« Il est, au milieu de l’univers, entre l’océan, la terre et les plaines célestes, sur les confins des trois mondes, un lieu d’où se voit tout ce qui se passe en tous lieux, si éloignés qu’ils puissent être : là toute voix qui se fait entendre vient résonner dans des oreilles toujours prêtes. C’est la demeure de la Renommée. Elle habite un palais sur le haut d’une montagne : mille issues, mille ouvertures donnent accès dans ses murs, que ne ferme aucune porte.
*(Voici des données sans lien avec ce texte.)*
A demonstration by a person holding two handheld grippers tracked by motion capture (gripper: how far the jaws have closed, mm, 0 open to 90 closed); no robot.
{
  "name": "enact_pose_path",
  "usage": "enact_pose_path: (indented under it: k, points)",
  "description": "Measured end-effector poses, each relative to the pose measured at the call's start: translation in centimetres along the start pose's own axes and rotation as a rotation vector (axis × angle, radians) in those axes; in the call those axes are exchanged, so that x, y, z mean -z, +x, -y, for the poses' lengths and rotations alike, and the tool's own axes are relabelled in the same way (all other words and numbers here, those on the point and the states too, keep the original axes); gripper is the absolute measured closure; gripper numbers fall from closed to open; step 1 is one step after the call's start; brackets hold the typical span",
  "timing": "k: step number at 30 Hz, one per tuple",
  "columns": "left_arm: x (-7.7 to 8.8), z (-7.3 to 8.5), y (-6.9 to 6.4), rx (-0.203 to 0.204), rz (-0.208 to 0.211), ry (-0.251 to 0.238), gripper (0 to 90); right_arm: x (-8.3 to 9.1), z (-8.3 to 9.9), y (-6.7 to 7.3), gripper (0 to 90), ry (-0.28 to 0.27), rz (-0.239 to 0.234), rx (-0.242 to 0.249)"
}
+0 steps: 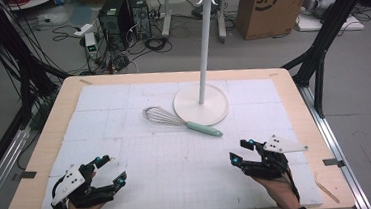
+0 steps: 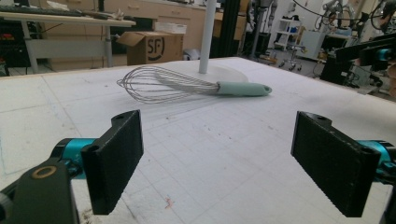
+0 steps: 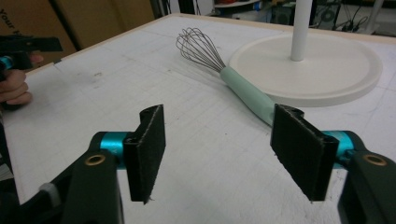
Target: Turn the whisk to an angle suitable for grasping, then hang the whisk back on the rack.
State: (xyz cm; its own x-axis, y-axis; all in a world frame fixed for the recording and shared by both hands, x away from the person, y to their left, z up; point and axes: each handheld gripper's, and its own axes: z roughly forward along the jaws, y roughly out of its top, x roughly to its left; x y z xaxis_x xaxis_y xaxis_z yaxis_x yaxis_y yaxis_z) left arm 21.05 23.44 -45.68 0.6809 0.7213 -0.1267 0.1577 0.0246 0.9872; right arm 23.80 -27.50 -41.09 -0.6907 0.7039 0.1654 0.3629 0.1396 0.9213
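**Whisk and two hand-held grippers on a padded table**

Item 1: whisk (image 1: 177,120). Wire balloon head, pale green handle. It lay flat on the white mat (image 1: 178,170) near the middle of the table (image 1: 41,146), wires toward the left of the high view and handle running right and slightly toward the person. Its handle lay just beside the near rim of the stand's round base; contact between the two could not be told. Nothing gripped it.

Item 2: white stand (image 1: 202,58). A round base carried an upright pole with short hooks at the top. It stood behind the whisk, toward the far side of the mat.

Item 3: left gripper (image 1: 109,168). Held in the person's left hand at the near left of the mat. Jaws stood wide apart with bare mat between them. In the left gripper view the whisk (image 2: 187,86) lay well ahead of the jaws.

Item 4: right gripper (image 1: 241,151). Held in the person's right hand at the near right of the mat, pointing toward the whisk. Jaws were released and empty. In the right gripper view the end of the whisk handle (image 3: 247,95) ran down behind the right-hand jaw's pad, not between the pads.

Item 5: surroundings. A cardboard box (image 1: 266,3) and computer cases (image 1: 123,14) sat on the floor beyond the table.
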Motion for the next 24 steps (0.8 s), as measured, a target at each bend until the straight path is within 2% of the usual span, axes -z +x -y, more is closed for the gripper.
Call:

Nuit et jour il est ouvert : formé d’un airain retentissant, il résonne à tout bruit et répète toute parole. Au-dedans jamais de silence, jamais de repos. Ce n’est pas du fracas, mais un sourd et continuel murmure, comme celui des eaux de la mer, quand vous les entendez au loin, ou comme les derniers roulements du tonnerre. Là, s’agite un peuple léger de vaines rumeurs, vraies ou fausses, des paroles confuses qui vont, viennent, s’entre-choquent et repaissent les oreilles avides : ces messagers innombrables répandent partout les bruits divers ; le mensonge va croissant dans leur bouche, et chacun ajoute encore à ce qu’il a entendu. Là est la Crédulité, l’Erreur téméraire, les fausses Joies, les vaines Terreurs, la Sédition et les Bruits incertains. La déesse elle-même au milieu du palais voit tout ce qui se passe dans le ciel, dans l’océan, sur la terre ; son œil scrute tout l’univers. »

Les Métamorphoses, Livre XII, v.40, Ovide, traduit par Puget, Guiard, Chevriau et Fouquer.